— Instructions for the task —
Check each line of the material that follows, and copy those holding the string "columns".

——

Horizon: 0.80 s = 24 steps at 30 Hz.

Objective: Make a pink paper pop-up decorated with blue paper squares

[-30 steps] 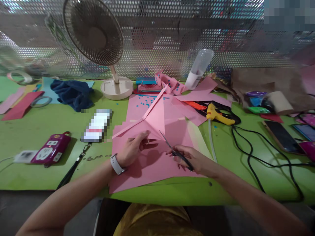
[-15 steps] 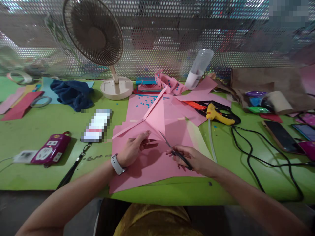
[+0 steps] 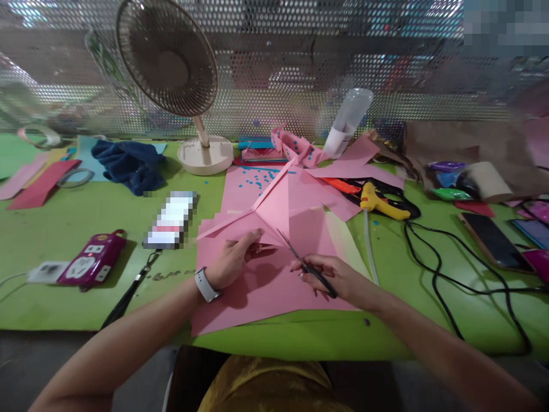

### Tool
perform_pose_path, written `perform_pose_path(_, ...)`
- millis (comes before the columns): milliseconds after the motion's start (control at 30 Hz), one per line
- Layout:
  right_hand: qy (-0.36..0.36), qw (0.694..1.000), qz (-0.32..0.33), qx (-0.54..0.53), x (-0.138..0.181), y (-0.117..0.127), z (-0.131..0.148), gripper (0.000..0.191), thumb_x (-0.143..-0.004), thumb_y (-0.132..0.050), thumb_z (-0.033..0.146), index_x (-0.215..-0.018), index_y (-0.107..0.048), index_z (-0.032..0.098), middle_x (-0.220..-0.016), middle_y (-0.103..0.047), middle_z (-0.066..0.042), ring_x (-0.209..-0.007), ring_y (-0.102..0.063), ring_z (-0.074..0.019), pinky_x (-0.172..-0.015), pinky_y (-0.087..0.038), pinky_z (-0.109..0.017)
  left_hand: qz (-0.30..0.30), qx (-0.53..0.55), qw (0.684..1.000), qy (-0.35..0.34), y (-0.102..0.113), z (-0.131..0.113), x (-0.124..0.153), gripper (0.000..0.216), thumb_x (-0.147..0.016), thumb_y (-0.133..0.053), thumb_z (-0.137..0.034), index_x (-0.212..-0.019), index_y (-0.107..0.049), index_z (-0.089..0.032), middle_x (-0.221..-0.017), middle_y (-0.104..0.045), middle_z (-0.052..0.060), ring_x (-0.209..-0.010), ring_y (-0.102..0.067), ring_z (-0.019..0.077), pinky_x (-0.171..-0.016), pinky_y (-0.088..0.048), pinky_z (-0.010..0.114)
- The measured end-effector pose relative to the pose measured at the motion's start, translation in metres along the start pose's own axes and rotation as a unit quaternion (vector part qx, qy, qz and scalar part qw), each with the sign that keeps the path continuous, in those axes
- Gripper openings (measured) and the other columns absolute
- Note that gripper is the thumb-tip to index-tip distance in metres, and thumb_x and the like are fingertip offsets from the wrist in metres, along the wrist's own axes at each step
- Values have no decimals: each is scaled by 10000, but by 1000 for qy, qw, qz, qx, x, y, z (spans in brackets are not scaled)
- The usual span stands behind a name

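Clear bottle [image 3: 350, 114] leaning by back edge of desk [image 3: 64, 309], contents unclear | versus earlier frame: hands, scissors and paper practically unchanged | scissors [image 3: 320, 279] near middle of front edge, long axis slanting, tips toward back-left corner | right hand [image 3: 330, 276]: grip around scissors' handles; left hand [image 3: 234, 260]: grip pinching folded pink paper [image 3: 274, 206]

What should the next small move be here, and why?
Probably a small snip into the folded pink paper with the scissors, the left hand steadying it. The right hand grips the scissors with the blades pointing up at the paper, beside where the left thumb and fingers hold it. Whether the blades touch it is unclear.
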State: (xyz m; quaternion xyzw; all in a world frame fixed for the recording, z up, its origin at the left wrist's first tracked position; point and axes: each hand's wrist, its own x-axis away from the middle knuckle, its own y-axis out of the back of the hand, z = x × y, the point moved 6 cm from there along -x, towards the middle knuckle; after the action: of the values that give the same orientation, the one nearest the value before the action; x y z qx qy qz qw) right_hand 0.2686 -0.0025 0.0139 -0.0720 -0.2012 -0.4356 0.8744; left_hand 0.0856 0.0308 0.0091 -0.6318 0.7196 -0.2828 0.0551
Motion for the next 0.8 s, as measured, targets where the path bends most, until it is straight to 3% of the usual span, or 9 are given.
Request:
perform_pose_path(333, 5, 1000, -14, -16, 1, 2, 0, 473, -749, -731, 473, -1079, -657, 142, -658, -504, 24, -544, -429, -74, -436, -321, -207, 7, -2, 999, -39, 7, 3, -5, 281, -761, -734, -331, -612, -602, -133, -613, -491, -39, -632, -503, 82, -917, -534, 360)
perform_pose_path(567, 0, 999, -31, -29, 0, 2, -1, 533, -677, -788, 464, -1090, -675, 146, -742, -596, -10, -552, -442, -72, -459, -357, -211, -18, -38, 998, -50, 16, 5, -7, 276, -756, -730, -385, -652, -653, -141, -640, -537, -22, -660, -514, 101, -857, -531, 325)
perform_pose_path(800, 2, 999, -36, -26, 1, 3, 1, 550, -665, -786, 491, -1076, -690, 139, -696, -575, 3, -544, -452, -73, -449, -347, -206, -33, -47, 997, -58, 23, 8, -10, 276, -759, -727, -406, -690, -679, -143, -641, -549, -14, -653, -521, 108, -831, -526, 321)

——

— Solved exercise —
- millis (comes before the columns): milliseconds after the motion's start (control at 30 Hz), one per line
- Gripper openings (measured) and the other columns absolute

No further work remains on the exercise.